KC 11: Therapeutic Services
Children with significant medical, developmental, emotional, or behavioral needs, who require additional resources to remain in a family setting and achieve optimal development, receive intensive clinical
and supportive services.
NA The organization does not provide specialized therapeutic services.
Specialized therapeutic services are delivered by a treatment team, and the team includes, as appropriate to the needs of the child:
- family members;
- kinship caregivers;
- caseworkers and parole or probation officers;
- behavior support specialists;
- registered nurses and physicians;
- psychiatric nurses, psychologists, and psychiatrists; and
- rehabilitation therapists.
The treatment team includes at least one agency or contract employee
, in addition to the supervisor, who has an advanced degree
in social services
or a related field and at least three years of professional experience working with children who have severe emotional and behavioral or medical needs. Professionals should have demonstrated child welfare experience or specialized training
. When the case
involves an Indian child
, a representative from the tribe or the local Indian organization
should be included on the treatment team.
The treatment team develops an individualized, strengths-based treatment plan that:
- specifies the diagnosis;
- identifies current and anticipated needs, and specifies short- and long- term therapeutic interventions;
- is used weekly by the team to respond effectively to targeted issues and behaviors; and
- is reviewed within 30 days of placement, and every 90 days to evaluate continued need for therapeutic kinship care.
Weekly communication between the treatment team can occur over the phone, when necessary.

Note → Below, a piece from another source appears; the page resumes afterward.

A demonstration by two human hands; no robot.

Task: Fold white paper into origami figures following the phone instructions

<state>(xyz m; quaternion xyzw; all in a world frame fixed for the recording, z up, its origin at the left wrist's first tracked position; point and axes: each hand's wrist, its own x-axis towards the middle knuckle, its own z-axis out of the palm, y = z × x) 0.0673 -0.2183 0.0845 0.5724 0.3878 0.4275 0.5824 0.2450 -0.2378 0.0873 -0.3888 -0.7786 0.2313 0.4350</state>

The organization arranges for needed therapeutic and rehabilitative services for the child, and the kinship caregiver assumes primary responsibility for providing therapeutic interventions in the home and acting as a liaison with clinical personnel
Therapeutic and rehabilitative services may include, and are not limited to, individual counseling, family counseling, group counseling, and medical treatment. The organization should recognize the value of incorporating culturally-grounded interventions into the treatment plan, and include traditional practices
or customs of the child’s culture, faith-based community
, or tribe to the greatest extent possible and appropriate. Whenever possible, Indian children should receive therapeutic and rehabilitative services from qualified professionals
who have experience working with the tribe and knowledge of tribal customs and practices.
Formal agreements are established with:
- mental health facilities, medical institutions including neonatal and pediatric facilities, and other rehabilitation service providers to ensure the availability of necessary medical and mental health services; and
- a board-certified physician, with appropriate experience, who assumes responsibility for medical elements of a program that serves children with significant medical needs.
The board-certified physician can provide services as an employee, contractor, or through another formal arrangement. Experience should be appropriate to the level and intensity of service as well as the needs of the population served.